* _Goal of the exercise_
Transcribe the data in full and exactly, omitting any pictures.

- - - - - - -

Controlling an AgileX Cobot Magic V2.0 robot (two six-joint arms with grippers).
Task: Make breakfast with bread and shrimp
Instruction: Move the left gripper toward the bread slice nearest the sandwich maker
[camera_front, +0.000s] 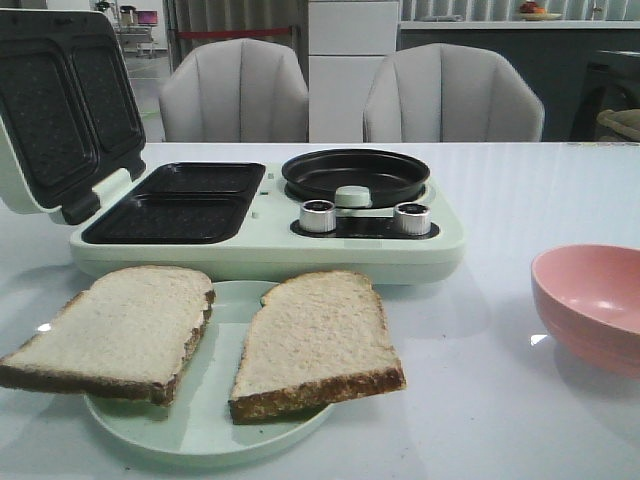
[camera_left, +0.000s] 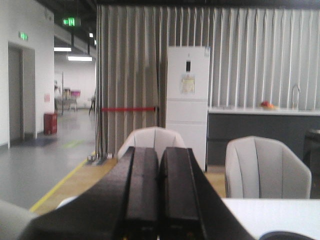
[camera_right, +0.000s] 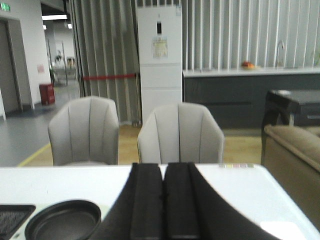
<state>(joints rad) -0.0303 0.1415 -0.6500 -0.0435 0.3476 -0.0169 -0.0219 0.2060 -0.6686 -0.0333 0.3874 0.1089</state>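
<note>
Nothing of the task looks started, judging by how things lie. The 2 slices of bread sit in the lower left of the front view on a pale green plate (camera_front: 205, 430); the left slice (camera_front: 115, 328) overhangs the plate's left rim, the right slice (camera_front: 315, 340) lies just beside it, and the 2 are close but appear apart. Behind them, across the middle of the frame, stands the breakfast maker (camera_front: 270, 245); its lid (camera_front: 65, 105) is tipped open at the upper left, the 2 dark sandwich wells (camera_front: 175, 202) are bare, and the round pan (camera_front: 355, 173) at centre is bare too, with 2 silver knobs (camera_front: 318, 215) in front of it. A pink bowl (camera_front: 592, 305) sits at the right edge; its inside is mostly hidden from this angle, so the shrimp cannot be seen in any view, and whether it lies in there I cannot tell.

Neither arm shows in the front view. In the left wrist view the left gripper (camera_left: 159, 200) has its black fingers pressed together, holding nothing, raised and facing the chairs; in the right wrist view the right gripper (camera_right: 163, 205) is likewise closed and empty, with the pan at lower left of that frame.

Left to do, as I judge it: every step, both bread and shrimp.
</note>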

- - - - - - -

* _Task solution_
Controlling an AgileX Cobot Magic V2.0 robot (two six-joint arms with grippers).
Task: Make breakfast with bread and shrimp
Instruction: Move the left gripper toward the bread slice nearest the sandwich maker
[camera_front, +0.000s] 
[camera_left, +0.000s] 
[camera_right, +0.000s] 
<state>(joints rad) -0.0303 0.1415 -0.6500 -0.0435 0.3476 -0.0169 -0.0219 0.2060 -0.6686 -0.0333 0.3874 0.1089</state>
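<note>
Nothing of the task looks started, judging by how things lie. The 2 slices of bread sit in the lower left of the front view on a pale green plate (camera_front: 205, 430); the left slice (camera_front: 115, 328) overhangs the plate's left rim, the right slice (camera_front: 315, 340) lies just beside it, and the 2 are close but appear apart. Behind them, across the middle of the frame, stands the breakfast maker (camera_front: 270, 245); its lid (camera_front: 65, 105) is tipped open at the upper left, the 2 dark sandwich wells (camera_front: 175, 202) are bare, and the round pan (camera_front: 355, 173) at centre is bare too, with 2 silver knobs (camera_front: 318, 215) in front of it. A pink bowl (camera_front: 592, 305) sits at the right edge; its inside is mostly hidden from this angle, so the shrimp cannot be seen in any view, and whether it lies in there I cannot tell.

Neither arm shows in the front view. In the left wrist view the left gripper (camera_left: 159, 200) has its black fingers pressed together, holding nothing, raised and facing the chairs; in the right wrist view the right gripper (camera_right: 163, 205) is likewise closed and empty, with the pan at lower left of that frame.

Left to do, as I judge it: every step, both bread and shrimp.
</note>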

The requested output has been fully supplied.